How to complete this task:
Would you print the entire listing exactly, leaving nothing out?

Available data:
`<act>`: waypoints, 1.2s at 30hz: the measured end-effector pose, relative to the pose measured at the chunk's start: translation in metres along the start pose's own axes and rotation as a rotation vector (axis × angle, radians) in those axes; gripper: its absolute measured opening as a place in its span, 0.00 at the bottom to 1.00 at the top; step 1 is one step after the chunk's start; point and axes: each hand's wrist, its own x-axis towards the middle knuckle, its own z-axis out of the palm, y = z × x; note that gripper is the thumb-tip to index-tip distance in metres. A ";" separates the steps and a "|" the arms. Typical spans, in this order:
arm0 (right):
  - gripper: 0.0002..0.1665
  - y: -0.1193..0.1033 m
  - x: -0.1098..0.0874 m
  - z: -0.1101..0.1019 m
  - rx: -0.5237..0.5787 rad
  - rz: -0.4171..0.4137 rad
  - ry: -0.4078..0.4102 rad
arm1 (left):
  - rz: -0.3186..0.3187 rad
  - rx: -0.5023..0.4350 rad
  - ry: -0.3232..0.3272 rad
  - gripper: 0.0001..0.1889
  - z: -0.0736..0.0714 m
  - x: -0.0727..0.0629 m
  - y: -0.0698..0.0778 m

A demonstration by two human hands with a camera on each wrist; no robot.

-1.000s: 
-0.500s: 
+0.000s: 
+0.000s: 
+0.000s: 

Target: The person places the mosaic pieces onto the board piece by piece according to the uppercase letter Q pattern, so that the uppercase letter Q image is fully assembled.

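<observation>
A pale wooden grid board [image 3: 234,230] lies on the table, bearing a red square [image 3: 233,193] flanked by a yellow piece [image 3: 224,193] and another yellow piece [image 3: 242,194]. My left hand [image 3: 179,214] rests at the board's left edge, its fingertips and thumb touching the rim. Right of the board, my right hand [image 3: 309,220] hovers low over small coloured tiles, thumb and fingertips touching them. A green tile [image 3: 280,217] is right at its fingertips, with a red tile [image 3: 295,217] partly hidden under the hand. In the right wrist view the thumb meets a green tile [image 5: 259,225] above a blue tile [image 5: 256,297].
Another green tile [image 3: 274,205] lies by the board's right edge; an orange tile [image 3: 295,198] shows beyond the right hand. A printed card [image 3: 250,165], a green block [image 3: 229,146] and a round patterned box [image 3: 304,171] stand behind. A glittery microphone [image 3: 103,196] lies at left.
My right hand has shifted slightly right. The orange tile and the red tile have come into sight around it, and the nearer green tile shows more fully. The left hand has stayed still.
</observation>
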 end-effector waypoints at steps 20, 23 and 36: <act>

Response:
`<act>`: waypoints, 1.2s at 30hz: the measured end-effector pose, relative to the pose measured at the chunk's start: translation in metres along the start pose's own axes and rotation as a rotation vector (axis × angle, radians) in those axes; gripper: its absolute measured opening as a place in its span, 0.00 at the bottom to 1.00 at the top; step 1 is one step after the chunk's start; point and axes: each hand's wrist, its own x-axis towards the middle knuckle, its own z-axis out of the palm, y = z × x; note that gripper is the thumb-tip to index-tip distance in metres. A ";" separates the steps and a "|" the arms. Typical spans, in this order:
arm0 (right):
  - gripper: 0.0002..0.1665
  - y: -0.1193..0.1033 m
  - x: -0.1098..0.0874 m
  - z: -0.1101..0.1019 m
  - rx: -0.5237..0.5787 rad
  - rz: -0.4171..0.4137 rad
  - ry: -0.4078..0.4102 rad
arm1 (left):
  - rz: -0.3186..0.3187 rad
  - rx: -0.5023..0.4350 rad
  - ry: -0.3232..0.3272 rad
  - gripper: 0.0001..0.1889
  - z: -0.0736..0.0714 m
  - x: -0.0727..0.0629 m
  - y: -0.0698..0.0778 m

A demonstration by two human hands with a camera on each wrist; no robot.

-1.000s: 
-0.500s: 
+0.000s: 
+0.000s: 
+0.000s: 

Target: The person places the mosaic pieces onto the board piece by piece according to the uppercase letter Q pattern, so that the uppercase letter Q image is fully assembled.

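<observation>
A pale wooden grid board [image 3: 234,230] lies on the table, bearing a red square [image 3: 233,193] flanked by a yellow piece [image 3: 224,193] and another yellow piece [image 3: 242,194]. My left hand [image 3: 179,214] rests at the board's left edge, its fingertips and thumb touching the rim. Right of the board, my right hand [image 3: 309,220] hovers low over small coloured tiles, thumb and fingertips touching them. A green tile [image 3: 280,217] is right at its fingertips, with a red tile [image 3: 295,217] partly hidden under the hand. In the right wrist view the thumb meets a green tile [image 5: 259,225] above a blue tile [image 5: 256,297].
Another green tile [image 3: 274,205] lies by the board's right edge; an orange tile [image 3: 295,198] shows beyond the right hand. A printed card [image 3: 250,165], a green block [image 3: 229,146] and a round patterned box [image 3: 304,171] stand behind. A glittery microphone [image 3: 103,196] lies at left.
My right hand has shifted slightly right. The orange tile and the red tile have come into sight around it, and the nearer green tile shows more fully. The left hand has stayed still.
</observation>
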 end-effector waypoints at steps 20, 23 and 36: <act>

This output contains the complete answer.